To phrase the issue somewhat differently, even if we assume that the
seasons are phased by six months in one hemisphere compared to the
other, does that mean that the vernal equinox falls on a different
date in Australia than it does in the US and Europe? In other words,
are the terms for exuinoxes and solstices attached to the dates (and
thus astronomical seasons) or to the relative (meteorological)
seasons? If we translate a word in some other language that only
(normally) occurs in the Southern hemisphere as "winter" do we mean
"winter" in the Euro-American "solar" sense (which presents no problem
in Asia either) or in the climatological sense (reversing the
seasons)?
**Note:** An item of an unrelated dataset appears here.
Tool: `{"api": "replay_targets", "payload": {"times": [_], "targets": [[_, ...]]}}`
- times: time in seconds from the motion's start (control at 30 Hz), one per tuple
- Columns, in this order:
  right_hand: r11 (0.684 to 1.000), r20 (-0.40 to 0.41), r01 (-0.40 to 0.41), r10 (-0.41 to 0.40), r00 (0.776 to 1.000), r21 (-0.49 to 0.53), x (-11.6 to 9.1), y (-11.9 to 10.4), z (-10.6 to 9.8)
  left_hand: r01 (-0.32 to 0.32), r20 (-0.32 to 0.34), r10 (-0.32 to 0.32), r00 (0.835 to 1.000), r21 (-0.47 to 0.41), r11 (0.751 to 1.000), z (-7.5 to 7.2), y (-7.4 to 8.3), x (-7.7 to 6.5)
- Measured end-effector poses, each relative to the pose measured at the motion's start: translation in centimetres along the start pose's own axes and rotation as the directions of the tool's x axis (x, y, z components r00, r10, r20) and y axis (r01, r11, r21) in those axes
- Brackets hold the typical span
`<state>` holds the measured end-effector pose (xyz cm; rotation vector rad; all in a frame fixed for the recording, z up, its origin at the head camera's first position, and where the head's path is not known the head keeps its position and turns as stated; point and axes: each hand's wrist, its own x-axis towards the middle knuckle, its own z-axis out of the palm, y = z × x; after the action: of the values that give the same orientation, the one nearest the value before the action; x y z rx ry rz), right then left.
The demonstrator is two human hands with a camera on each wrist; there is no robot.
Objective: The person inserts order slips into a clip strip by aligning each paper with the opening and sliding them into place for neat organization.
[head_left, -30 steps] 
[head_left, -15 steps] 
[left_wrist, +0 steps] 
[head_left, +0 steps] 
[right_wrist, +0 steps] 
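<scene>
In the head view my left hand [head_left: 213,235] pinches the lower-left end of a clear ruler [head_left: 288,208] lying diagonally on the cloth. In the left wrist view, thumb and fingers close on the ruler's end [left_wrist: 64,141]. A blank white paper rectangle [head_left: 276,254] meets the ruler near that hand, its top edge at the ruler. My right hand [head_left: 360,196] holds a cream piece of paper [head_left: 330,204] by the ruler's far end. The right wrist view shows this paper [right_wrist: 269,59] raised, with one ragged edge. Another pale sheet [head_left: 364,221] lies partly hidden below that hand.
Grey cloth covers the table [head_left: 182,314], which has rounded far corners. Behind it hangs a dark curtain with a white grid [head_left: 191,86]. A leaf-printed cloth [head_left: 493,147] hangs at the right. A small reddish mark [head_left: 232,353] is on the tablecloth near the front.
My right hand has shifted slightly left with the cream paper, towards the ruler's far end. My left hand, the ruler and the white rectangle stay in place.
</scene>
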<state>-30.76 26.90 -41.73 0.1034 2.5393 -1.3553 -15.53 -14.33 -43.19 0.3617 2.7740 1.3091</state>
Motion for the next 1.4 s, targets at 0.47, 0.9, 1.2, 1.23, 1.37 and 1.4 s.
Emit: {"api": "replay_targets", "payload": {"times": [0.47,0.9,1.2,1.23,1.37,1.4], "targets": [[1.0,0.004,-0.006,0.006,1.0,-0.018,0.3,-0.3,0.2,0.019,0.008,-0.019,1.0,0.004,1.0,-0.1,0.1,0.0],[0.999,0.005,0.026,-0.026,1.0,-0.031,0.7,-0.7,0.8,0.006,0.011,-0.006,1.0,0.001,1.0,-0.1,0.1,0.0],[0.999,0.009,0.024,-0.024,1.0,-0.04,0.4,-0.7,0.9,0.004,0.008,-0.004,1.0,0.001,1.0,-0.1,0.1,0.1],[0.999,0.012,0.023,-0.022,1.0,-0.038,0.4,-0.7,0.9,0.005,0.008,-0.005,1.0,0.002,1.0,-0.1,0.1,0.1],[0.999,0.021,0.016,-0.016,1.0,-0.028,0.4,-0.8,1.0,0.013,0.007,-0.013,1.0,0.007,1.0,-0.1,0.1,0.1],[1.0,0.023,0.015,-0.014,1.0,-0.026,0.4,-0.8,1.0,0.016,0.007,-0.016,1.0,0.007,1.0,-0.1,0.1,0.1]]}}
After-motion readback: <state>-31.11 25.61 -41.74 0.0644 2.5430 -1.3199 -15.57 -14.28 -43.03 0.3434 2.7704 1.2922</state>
Simply put, is Antarctic "winter" really "summer"? ;-)

VS-)

PS: Yes, of course, it should make no difference which *dates* we take
to be the season boundaries, in this case, just as long as we take the
bulk of the overlapping seasons to represent them generally.

On Fri, Feb 19, 2010 at 3:23 PM, Mark Mandel <thnidu at gmail.com> wrote:
>
> Astronomical seasons are the same hemisphere-wide (Northern or Southern),
> but the hemispheres are half a year out of phase with each other. No?
>
> m a m
>
> On Fri, Feb 19, 2010 at 12:07 AM, James Smith <jsmithjamessmith at yahoo.com>wrote:
>
>> Meteorologists define seasons differently than astronomers.  I'm currently
>> involved in an appeal concerning a mine permit, and one of the issues that
>> has been raised is whether astronomical or meteorological seasons are the
>> referent for "seasonal".  Astronomical seasons are the same worldwide:
>> meteorological seasons vary with longitude, latitude, altitude, and other
>> local factors; hence, many "two season" jokes are meteorologically sound.